Приехав к своим сестрам, спрашивал я у Люции, зачем она за мной присылала. Она мне показывала полученные из Константинополя от отца своего, а моего дяди, письма, в которых было нечто и для меня нужное. Между тем приехала к ней одного нашего генерала дочь, именем Анна-София, с тремя девицами, своими приятельницами, и, по нескольких разговорах, сестра моя приказала подать карты, и, разбившись партиями, сели играть: я, Люция и Анна-София в ломберт, а сестра Филистина, Мелалий, Христина, дочь португальского доктора, и Доротея-Луиза в кадриль.
Анна-София, играючи в карты, очень пристально на меня смотрела и, наклонясь к Люции на ухо, спрашивала обо мне: «Как, матушка, мне кажется, я сего кавалера видала, только не знаю где». Люция, усмехнувшись, отвечала: «Это Георг, мой двоюродный брат». — «Ах, матушка, — говорила Анна-София, — я его не узнала: как он перед прежним стал хорош!»
Я, видя, что они шепчут, привстав немного с кресел и усмехнувшись, сказал: «Не подозрителен ли я, сударыни, вашим разговорам?» — «Нет, братец, — отвечала Люция, — Анна-София вас не узнала и опрашивает, кто вы таковы? и что она вас видела, да только не помнит где…» Я на сие отвечал: «Я, сударыня, с покойным моим родителем бывал у вашего батюшки». — «Простите, сударь, мне, — говорила она, — я, ей-ей, вас не узнала, и ежели смею просить вас, чтобы с сестрицею вашей меня своим посещением удостоить», и, говоря сие, закраснелась. А я отвечал ей: «Я, сударыня, за великое почту счастье, ежели вам нижайшее мое почтение будет не противно».

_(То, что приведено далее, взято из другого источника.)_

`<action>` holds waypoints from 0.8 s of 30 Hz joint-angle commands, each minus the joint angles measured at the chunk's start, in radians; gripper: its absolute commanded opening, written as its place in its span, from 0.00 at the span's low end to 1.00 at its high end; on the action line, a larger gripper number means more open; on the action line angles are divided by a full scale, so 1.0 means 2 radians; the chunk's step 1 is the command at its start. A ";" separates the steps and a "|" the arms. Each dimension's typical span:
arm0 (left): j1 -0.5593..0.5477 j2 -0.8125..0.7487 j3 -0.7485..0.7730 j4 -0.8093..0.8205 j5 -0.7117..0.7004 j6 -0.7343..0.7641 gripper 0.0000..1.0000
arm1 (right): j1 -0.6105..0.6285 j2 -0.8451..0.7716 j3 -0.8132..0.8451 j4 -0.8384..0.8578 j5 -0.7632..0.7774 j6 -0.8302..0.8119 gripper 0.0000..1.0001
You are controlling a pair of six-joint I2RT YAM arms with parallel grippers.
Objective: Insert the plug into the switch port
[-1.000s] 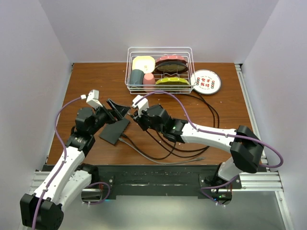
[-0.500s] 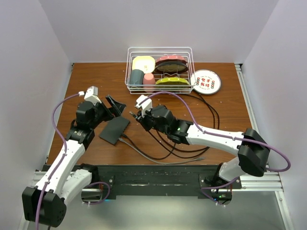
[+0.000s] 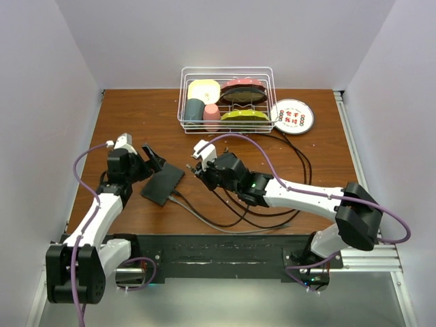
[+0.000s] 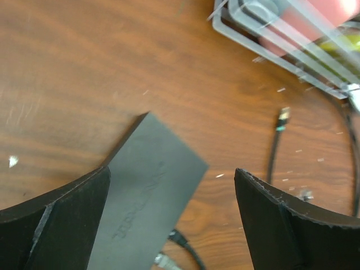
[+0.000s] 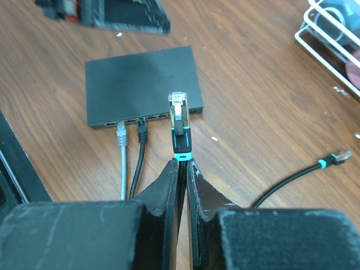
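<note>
A brown wooden tabletop (image 3: pixel 320 170), with two white-and-black arms reaching in from the near edge. Against the far edge, near its middle, a white wire basket (image 3: pixel 227 67) of coloured dishes. Just beside its right wall, a round white plate (image 3: pixel 291 116) with red characters.

Left of centre, about midway between the near and far edges, the switch (image 3: pixel 163 185): flat on the wood, matte black, its row of ports along the long edge toward the right arm. Just beside the switch on the side toward the left edge, the left gripper (image 3: pixel 151 161), fingers spread wide and nothing between them.

At the port edge, the right gripper (image 5: pixel 181 166), fingers pressed together on the black boot of the plug (image 5: pixel 179 112), its clear tip aimed at the row of ports. Contact with the switch impossible to tell.

Already seated in two ports, a grey cable (image 5: pixel 123 169) and a black cable (image 5: pixel 139 163). Loose on the wood toward the basket, a second connector (image 5: pixel 337 156) with a teal band.
</note>
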 commanded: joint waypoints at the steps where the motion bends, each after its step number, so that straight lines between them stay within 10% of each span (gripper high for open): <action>1: 0.006 0.031 -0.030 0.066 -0.018 0.004 0.96 | 0.000 0.014 0.010 0.003 -0.020 0.001 0.00; 24: 0.007 0.094 -0.096 0.162 -0.004 0.021 0.86 | 0.000 0.070 0.033 -0.015 -0.063 -0.002 0.00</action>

Потом, играя в карты, случилось мне у ней одну игру перебить, и сделался у нас в том маленький спор, при чем она с великою стыдливостью, будто бы в шутку, сказала: «Я, сударь, во многих компаниях о чести и остроте вашего ума слыхала, а теперь вижу, что вы ни малой учтивости даме сделать не хотите!»

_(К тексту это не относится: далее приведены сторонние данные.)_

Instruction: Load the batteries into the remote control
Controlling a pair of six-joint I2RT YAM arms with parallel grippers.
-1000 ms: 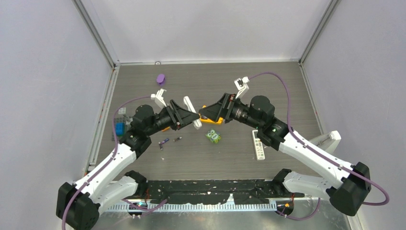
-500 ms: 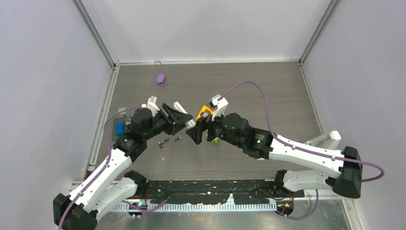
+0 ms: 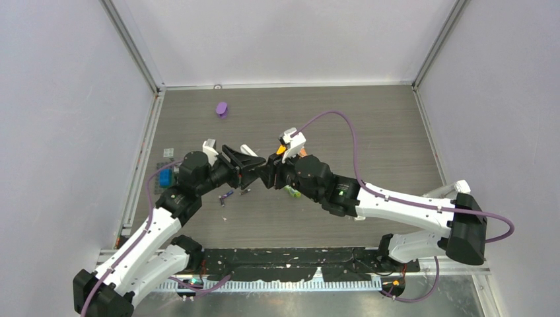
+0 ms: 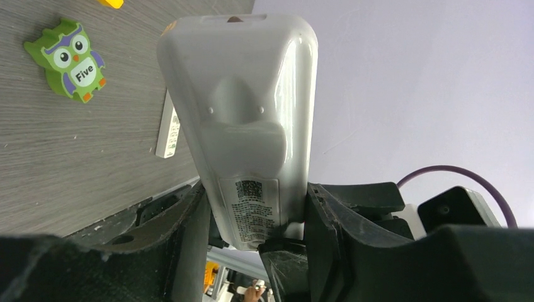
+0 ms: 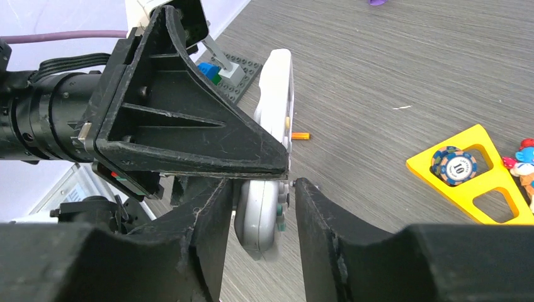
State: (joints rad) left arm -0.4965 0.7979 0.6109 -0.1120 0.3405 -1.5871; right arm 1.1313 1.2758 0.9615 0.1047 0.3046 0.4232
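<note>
Top view: remote [image 3: 247, 150] masked by left pincer [image 3: 256, 173] and right pincer [image 3: 271, 176]; green owl block [image 3: 294, 193] and yellow triangle [image 3: 281, 150] partly under the right arm [image 3: 396, 205]; batteries [image 3: 228, 195] too small to resolve. Left wrist view: remote's lower end buried between fingers [image 4: 189, 251]. Right wrist view: contact of right pincer with remote unclear; toy [image 5: 522, 157] cut by right edge.

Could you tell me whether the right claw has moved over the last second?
Yes: the right claw has shifted left and nearer, from beyond the owl to its left.

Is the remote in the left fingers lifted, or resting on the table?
Up in the air: the left fingers clamp its labelled end, and the right wrist view shows the remote clear of the table.
</note>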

Я отвечал ей: «Ежели вам, сударыня, сие надобно, то в угодность вашу, а не по правилу ломберта, могу сказать, что вы в том правы, только опасаюсь, чтобы после вы не могли назвать меня лжецом». Она, взглянув на меня, сказала: «Ах, какие это глаза, я еще отроду таких глаз ни у кого не видывала!» — «Сударыня, — отвечал я ей, — я еще по сие время и сам про свои глаза не знал, что они у меня не такие, какие у прочих; да что ж вы изволили в моих глазах приметить? Я бы за великое почел одолжение, если б вы худобу моих глаз объявить мне изволили, ибо я всегда почитаю себе за одолжение, когда кто мне в мою осторожность открывает мои недостатки; а вы, как я думаю, по вашему разуму, конечно, ни в чем ошибиться не можете и меня в том из сомнения выведете». — «Я, сударь, — отвечала она, — другим временем о том объявлю». И, обратись к Люции, шепчет: «Ей-ей, свет мой, у него самые воровские глаза!»